* Your assignment *
Of the entries that follow, how many lines hold the string "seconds"? Write the number and nothing more.

=== Material provided ===

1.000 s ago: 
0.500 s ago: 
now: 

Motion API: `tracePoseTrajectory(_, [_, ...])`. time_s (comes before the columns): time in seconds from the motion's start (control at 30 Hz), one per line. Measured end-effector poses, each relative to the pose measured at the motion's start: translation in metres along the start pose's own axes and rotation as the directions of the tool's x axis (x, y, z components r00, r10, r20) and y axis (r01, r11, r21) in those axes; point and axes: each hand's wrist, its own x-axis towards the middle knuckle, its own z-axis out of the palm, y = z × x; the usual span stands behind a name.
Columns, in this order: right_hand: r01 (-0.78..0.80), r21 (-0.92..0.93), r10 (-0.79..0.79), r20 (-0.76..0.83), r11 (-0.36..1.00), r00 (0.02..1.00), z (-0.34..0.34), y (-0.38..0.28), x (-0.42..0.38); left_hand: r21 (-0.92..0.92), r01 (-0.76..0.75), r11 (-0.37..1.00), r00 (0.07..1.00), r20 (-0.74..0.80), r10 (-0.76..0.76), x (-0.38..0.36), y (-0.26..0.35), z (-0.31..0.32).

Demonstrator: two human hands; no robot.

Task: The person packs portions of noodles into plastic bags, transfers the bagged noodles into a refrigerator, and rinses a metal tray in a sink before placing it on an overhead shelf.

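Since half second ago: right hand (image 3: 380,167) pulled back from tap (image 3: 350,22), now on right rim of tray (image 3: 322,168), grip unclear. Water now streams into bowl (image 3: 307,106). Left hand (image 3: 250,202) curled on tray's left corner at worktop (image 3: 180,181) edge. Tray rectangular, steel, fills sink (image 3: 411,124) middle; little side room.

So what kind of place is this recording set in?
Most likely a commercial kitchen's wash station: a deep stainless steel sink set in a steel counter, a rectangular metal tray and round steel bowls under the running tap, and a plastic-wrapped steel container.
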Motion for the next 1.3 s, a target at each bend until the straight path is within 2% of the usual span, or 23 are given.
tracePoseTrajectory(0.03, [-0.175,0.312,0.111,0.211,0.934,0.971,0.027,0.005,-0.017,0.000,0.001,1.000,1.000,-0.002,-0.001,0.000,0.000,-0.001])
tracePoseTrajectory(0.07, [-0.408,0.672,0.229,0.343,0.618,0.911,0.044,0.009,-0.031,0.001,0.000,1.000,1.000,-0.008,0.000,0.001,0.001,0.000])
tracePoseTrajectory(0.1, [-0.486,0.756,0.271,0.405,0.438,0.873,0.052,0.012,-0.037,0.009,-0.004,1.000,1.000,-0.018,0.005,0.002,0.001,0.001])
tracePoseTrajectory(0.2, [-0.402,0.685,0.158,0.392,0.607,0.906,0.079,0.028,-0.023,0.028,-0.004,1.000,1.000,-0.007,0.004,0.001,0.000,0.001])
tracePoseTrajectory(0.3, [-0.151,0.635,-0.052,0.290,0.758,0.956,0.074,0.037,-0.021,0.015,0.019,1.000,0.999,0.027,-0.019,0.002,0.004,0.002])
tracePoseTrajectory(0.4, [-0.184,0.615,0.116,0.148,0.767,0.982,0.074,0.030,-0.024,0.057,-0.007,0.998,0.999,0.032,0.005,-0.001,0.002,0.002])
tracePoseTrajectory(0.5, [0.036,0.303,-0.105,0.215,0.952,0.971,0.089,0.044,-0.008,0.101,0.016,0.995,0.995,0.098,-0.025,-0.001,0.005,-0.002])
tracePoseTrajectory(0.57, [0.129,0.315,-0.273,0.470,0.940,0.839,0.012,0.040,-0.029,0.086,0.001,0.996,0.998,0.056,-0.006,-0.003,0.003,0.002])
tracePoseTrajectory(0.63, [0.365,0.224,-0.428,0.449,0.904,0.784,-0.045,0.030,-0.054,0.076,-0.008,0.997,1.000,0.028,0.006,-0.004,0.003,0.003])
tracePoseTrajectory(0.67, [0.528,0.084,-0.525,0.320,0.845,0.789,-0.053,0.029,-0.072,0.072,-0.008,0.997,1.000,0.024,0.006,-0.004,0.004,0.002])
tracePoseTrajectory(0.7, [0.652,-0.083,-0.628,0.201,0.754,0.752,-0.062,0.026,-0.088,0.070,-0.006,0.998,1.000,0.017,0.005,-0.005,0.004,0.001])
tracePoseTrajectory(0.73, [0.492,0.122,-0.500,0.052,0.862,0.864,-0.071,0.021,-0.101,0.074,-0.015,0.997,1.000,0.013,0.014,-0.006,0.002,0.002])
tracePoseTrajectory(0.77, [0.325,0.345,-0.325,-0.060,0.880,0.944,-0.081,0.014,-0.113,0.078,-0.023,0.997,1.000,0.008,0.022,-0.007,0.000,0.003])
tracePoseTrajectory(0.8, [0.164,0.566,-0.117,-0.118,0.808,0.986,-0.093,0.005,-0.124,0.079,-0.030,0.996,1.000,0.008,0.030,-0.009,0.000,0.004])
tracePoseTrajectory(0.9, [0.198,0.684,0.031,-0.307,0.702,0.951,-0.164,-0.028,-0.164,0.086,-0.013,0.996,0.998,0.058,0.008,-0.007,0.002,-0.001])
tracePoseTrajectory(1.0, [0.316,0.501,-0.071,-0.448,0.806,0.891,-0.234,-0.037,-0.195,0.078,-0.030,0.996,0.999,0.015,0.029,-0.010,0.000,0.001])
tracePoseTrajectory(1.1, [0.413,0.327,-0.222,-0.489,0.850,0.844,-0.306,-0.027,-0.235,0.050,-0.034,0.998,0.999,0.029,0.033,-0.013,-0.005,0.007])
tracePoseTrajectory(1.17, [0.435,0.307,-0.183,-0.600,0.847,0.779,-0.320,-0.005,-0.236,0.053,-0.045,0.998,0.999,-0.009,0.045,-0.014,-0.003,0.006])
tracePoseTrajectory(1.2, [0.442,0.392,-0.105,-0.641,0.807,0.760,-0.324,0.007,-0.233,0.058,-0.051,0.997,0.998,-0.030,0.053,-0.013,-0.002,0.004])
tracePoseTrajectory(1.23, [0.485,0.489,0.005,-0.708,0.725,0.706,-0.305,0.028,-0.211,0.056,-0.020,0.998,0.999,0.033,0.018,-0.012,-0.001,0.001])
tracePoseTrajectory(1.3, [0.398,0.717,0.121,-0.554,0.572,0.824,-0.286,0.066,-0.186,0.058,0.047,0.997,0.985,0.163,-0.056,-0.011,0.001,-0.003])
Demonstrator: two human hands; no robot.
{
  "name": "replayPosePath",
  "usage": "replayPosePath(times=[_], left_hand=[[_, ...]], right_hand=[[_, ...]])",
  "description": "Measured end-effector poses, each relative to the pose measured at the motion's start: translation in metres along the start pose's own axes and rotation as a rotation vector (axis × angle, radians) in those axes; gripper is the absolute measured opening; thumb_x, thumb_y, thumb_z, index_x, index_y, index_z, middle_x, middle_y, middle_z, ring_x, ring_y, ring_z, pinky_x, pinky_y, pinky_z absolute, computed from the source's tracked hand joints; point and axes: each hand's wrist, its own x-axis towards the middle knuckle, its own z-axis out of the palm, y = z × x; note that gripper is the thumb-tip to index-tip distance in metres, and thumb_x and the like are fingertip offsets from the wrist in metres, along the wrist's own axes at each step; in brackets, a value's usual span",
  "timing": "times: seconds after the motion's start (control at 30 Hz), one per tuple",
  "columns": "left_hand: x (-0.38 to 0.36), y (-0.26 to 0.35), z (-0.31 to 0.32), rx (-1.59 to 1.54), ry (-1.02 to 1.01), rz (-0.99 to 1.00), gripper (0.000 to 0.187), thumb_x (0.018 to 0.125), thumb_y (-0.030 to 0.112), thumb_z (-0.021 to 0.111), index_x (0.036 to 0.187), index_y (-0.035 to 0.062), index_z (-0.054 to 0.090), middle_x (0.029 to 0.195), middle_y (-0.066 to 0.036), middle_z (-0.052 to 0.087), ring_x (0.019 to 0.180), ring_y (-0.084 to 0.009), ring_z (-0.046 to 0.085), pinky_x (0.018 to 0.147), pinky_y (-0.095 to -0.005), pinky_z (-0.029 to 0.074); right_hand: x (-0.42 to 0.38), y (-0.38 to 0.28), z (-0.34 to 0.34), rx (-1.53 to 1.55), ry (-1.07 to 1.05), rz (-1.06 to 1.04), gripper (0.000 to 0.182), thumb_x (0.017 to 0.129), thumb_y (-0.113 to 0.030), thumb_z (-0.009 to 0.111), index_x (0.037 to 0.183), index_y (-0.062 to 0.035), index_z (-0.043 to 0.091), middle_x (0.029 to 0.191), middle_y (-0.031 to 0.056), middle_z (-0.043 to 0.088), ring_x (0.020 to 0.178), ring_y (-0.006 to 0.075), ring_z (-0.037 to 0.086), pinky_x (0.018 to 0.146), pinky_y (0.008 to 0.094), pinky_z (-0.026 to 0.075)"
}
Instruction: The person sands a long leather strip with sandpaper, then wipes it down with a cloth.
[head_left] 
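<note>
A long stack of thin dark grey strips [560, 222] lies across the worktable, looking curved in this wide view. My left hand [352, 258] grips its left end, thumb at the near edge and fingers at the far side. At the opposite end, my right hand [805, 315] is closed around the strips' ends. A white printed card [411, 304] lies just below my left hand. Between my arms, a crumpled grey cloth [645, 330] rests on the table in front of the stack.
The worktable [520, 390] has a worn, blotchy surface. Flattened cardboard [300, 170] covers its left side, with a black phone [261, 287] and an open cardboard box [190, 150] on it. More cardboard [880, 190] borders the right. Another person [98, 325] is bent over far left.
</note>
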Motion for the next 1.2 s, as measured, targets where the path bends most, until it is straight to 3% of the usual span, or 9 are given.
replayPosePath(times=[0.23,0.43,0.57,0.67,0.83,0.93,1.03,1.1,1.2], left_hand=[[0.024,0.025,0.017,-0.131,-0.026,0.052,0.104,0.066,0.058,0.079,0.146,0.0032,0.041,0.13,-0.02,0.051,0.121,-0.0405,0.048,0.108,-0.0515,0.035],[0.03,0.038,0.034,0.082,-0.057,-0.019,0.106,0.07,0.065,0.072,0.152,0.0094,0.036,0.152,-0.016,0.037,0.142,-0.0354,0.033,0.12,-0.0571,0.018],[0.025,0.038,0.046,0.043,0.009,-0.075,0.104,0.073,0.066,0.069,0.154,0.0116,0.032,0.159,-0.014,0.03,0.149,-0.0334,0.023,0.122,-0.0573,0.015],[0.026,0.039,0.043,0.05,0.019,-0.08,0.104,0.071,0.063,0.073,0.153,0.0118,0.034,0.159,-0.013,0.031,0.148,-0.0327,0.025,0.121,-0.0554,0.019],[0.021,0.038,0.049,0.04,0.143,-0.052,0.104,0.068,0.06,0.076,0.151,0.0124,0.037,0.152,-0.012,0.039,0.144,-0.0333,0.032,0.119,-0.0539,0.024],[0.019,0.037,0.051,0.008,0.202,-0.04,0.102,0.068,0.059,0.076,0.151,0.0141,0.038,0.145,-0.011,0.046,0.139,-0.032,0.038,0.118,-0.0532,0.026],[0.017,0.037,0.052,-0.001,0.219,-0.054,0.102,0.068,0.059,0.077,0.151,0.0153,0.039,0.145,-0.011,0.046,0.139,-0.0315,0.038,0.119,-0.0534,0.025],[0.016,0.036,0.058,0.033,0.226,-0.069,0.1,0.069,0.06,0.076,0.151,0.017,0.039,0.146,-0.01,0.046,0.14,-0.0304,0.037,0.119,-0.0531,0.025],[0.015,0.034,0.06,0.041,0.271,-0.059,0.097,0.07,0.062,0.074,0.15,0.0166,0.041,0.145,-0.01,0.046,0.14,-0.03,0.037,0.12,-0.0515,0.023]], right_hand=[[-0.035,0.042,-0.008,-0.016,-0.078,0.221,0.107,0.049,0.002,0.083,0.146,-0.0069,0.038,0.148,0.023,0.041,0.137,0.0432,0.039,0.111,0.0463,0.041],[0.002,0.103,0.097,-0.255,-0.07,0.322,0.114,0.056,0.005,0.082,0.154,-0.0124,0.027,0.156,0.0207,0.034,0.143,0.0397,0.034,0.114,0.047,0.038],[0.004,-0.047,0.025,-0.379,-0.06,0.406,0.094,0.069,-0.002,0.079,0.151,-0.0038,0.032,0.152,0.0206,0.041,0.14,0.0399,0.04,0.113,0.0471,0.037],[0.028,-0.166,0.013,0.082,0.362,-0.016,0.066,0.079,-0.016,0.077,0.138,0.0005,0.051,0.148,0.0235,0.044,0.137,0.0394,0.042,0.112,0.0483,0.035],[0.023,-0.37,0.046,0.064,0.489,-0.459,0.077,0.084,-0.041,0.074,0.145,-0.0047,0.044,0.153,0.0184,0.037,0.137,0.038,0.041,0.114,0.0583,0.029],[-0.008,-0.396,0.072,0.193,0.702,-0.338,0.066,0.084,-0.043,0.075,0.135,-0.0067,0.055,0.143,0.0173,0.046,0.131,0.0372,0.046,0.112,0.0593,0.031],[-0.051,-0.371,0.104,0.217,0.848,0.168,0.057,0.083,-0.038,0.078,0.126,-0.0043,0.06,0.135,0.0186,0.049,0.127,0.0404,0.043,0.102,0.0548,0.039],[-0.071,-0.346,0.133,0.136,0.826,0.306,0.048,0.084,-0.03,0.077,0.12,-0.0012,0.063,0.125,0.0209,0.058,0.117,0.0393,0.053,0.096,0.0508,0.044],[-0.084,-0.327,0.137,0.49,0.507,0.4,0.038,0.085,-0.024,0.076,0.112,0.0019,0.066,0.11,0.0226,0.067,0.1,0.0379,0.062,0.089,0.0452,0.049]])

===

* Written solution *
2